## [Task to complete]
Until you reach the line containing "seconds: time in", reproduce each line of the listing exactly, please, and include that line as well.
- Opening Delimiter -
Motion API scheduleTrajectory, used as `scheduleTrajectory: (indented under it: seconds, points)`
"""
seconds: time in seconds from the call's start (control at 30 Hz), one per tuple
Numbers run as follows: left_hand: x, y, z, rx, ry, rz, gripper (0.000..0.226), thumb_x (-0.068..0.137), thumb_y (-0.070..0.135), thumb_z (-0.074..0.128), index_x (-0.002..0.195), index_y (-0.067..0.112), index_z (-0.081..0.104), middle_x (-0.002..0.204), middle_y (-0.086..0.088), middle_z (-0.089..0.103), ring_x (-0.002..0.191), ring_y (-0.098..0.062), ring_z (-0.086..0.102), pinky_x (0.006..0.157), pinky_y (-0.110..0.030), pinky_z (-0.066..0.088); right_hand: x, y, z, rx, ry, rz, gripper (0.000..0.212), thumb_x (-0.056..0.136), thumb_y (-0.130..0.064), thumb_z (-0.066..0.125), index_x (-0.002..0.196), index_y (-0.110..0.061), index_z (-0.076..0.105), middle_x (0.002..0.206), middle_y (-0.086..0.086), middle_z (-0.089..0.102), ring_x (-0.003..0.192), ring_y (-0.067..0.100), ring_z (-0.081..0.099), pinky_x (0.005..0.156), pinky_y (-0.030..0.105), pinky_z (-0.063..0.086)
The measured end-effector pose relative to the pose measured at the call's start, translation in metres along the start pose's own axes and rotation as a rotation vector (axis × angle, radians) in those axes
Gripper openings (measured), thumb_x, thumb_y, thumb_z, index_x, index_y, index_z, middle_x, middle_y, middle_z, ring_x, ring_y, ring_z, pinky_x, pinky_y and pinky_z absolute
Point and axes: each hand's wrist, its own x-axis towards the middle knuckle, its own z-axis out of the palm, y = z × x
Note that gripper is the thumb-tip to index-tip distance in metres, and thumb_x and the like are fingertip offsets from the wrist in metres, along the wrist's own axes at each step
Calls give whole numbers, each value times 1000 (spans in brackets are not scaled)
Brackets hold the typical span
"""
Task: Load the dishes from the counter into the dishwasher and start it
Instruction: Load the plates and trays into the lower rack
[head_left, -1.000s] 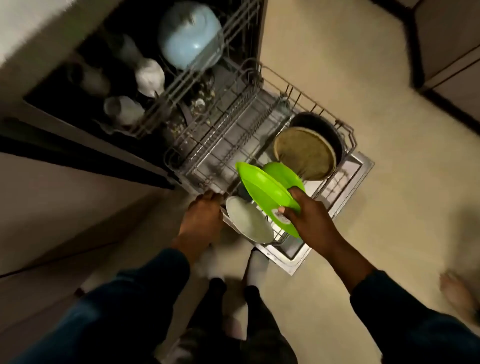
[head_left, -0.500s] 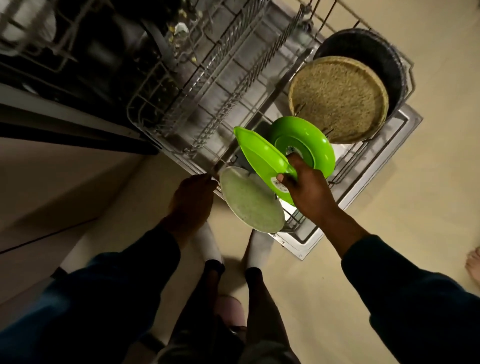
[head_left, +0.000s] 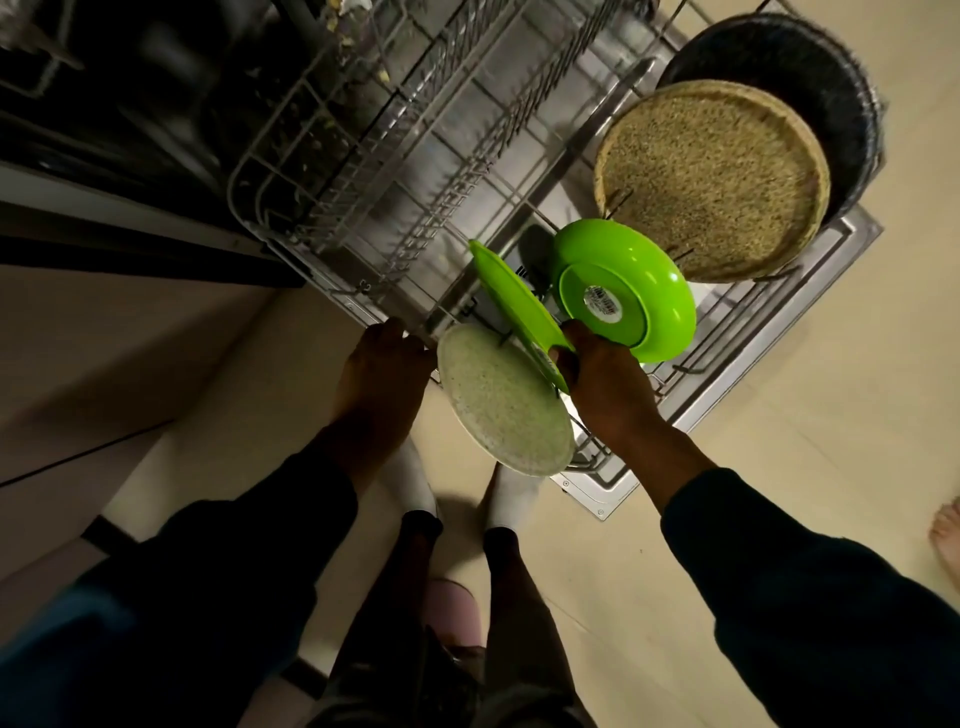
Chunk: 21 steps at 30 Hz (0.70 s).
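The dishwasher's lower rack (head_left: 332, 171) is pulled out over the open door (head_left: 737, 374). My right hand (head_left: 602, 384) pinches the near edge of a flat green plate (head_left: 514, 312), standing on edge among the tines. A green bowl (head_left: 628, 291) stands on edge just right of it, its base toward me. A pale speckled plate (head_left: 506, 402) stands at the rack's near corner. My left hand (head_left: 382, 374) rests on the rack's front rim, its fingers hidden beyond the knuckles.
A tan speckled plate (head_left: 711, 176) and a dark pan (head_left: 800, 73) behind it stand at the rack's far right. Much of the rack's left half holds only bare tines. My socked feet (head_left: 415, 483) stand by the door's edge. Someone's bare foot (head_left: 948, 530) shows at the right border.
My head has leaned in, so the rack fills more of the view. The green plate has gone lower into the tines beside the green bowl. My left hand stays on the rack rim.
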Motion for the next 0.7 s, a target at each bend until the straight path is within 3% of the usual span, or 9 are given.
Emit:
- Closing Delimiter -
## [Solution]
Motion API scheduleTrajectory, used as `scheduleTrajectory: (indented under it: seconds, points)`
"""
seconds: time in seconds from the call's start (control at 30 Hz), one per tuple

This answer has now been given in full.